Whenever the string "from" turns up in a line below, that line should be copied.

——————

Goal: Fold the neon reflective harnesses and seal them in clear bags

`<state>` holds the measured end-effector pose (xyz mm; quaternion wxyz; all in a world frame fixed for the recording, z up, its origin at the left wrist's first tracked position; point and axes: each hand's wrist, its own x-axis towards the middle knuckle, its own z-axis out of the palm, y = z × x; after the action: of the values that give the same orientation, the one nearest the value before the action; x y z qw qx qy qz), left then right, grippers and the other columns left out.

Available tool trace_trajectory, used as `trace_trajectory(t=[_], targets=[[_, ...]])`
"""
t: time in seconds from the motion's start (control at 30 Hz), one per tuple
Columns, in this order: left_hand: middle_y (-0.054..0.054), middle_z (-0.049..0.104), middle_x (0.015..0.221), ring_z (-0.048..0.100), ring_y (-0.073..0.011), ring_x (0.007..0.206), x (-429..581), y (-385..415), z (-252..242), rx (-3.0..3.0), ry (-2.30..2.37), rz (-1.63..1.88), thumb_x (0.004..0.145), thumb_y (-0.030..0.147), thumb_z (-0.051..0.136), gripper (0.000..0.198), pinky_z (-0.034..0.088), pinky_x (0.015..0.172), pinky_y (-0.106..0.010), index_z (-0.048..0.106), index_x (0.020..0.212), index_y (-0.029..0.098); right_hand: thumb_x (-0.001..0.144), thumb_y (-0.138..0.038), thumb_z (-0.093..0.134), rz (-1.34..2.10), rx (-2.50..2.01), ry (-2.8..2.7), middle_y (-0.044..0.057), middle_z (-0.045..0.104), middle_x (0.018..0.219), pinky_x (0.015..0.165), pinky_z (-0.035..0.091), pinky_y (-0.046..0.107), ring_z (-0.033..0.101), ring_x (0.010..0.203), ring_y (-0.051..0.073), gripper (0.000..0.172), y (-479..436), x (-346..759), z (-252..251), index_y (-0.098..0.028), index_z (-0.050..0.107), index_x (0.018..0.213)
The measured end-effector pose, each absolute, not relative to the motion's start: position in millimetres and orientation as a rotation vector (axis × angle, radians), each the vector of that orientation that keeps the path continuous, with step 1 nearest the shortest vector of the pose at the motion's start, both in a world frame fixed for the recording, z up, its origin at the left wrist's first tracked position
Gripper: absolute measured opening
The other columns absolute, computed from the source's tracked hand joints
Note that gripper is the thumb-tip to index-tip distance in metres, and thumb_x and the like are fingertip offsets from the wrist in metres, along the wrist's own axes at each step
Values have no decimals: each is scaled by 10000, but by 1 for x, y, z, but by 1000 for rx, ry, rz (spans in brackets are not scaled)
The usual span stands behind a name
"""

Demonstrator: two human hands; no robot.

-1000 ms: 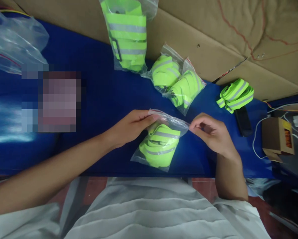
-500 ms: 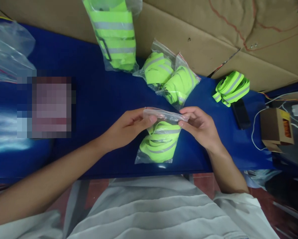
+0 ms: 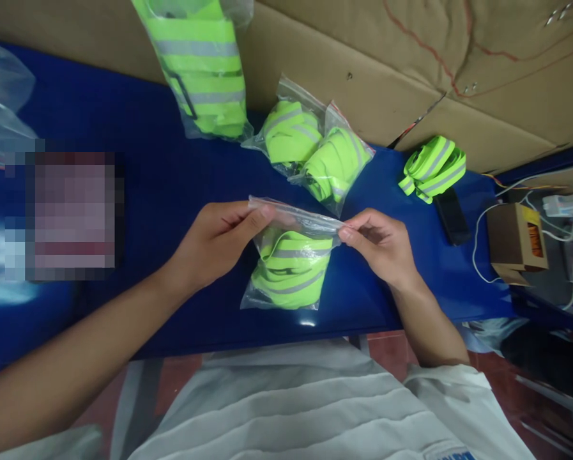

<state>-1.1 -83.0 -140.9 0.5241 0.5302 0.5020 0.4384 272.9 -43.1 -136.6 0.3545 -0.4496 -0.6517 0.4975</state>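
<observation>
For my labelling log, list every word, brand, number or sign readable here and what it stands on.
No text is legible.
Orange label on the small cardboard box: dark marks, too blurred to read.
Blue print on the pale shirt: cut off by the lower edge, unreadable.
Held zip bag: no lettering visible.

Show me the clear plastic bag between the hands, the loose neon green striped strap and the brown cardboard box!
Held clear plastic bag [image 3: 301,218]: head view, top strip.
Loose neon green striped strap [image 3: 437,168]: head view, middle of its bundle.
Brown cardboard box [image 3: 509,237]: head view, its side.
</observation>
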Motion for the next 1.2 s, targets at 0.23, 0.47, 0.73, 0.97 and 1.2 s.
trace_trajectory(t=[0.23, 0.47, 0.73, 0.97, 1.2], targets=[[-52, 814, 1131, 746, -237, 1103, 3, -83, -155, 1201, 1116, 1151, 1029, 494, 690, 298, 556, 1084, -341, 863, 1076, 256, 924, -409, 835, 1513, -1133, -1621, 24, 766, 849, 699, 581, 221, 703, 749, 110, 260, -38, 279, -134, -169, 740, 954], [-58, 807, 1120, 742, -212, 1034, 5, -87, -159, 1126, 1106, 1103, 1055, 595, 602, 441, 561, 910, -272, 830, 1122, 224, 941, -255, 820, 1465, -824, -1782, 47, 755, 1282, 962, 605, 254, 727, 1131, 152, 347, -52, 266, -140, -238, 746, 1280], [-58, 778, 890, 696, -163, 779, 12, -87, -157, 1096, 1126, 991, 1034, 657, 588, 521, 545, 730, -245, 787, 972, 180, 997, -262, 749, 1609, -736, -2090, 69, 759, 1163, 824, 606, 187, 732, 1031, 130, 276, -48, 276, -135, -177, 734, 1259], [-61, 746, 1143, 760, -247, 1025, 9, -87, -159, 1038, 945, 873, 729, 457, 975, 915, 641, 827, -288, 462, 1460, 259, 1014, -275, 720, 1599, -717, -2013, 70, 763, 1067, 668, 593, 172, 732, 787, 95, 249, -49, 273, -141, -157, 748, 1231], [-43, 759, 1094, 782, -260, 927, -1, -83, -148, 1051, 854, 685, 697, 320, 989, 1086, 671, 742, -298, 344, 1571, 306, 882, -256, 874, 1346, -653, -2161, 25, 723, 827, 680, 565, 173, 676, 727, 86, 192, -42, 285, -125, -154, 714, 853]])
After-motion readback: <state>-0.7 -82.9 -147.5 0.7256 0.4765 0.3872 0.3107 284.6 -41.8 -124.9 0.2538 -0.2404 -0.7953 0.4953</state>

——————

--- YOUR RESPONSE ---
t: time in seconds from the motion's start (control at 30 Hz), one per tuple
The other columns absolute, computed from the source's tracked hand joints
Note that gripper is the thumb-tip to index-tip distance in metres, and thumb_x and the like are fingertip offsets from the wrist in metres, along the wrist's own axes at each step

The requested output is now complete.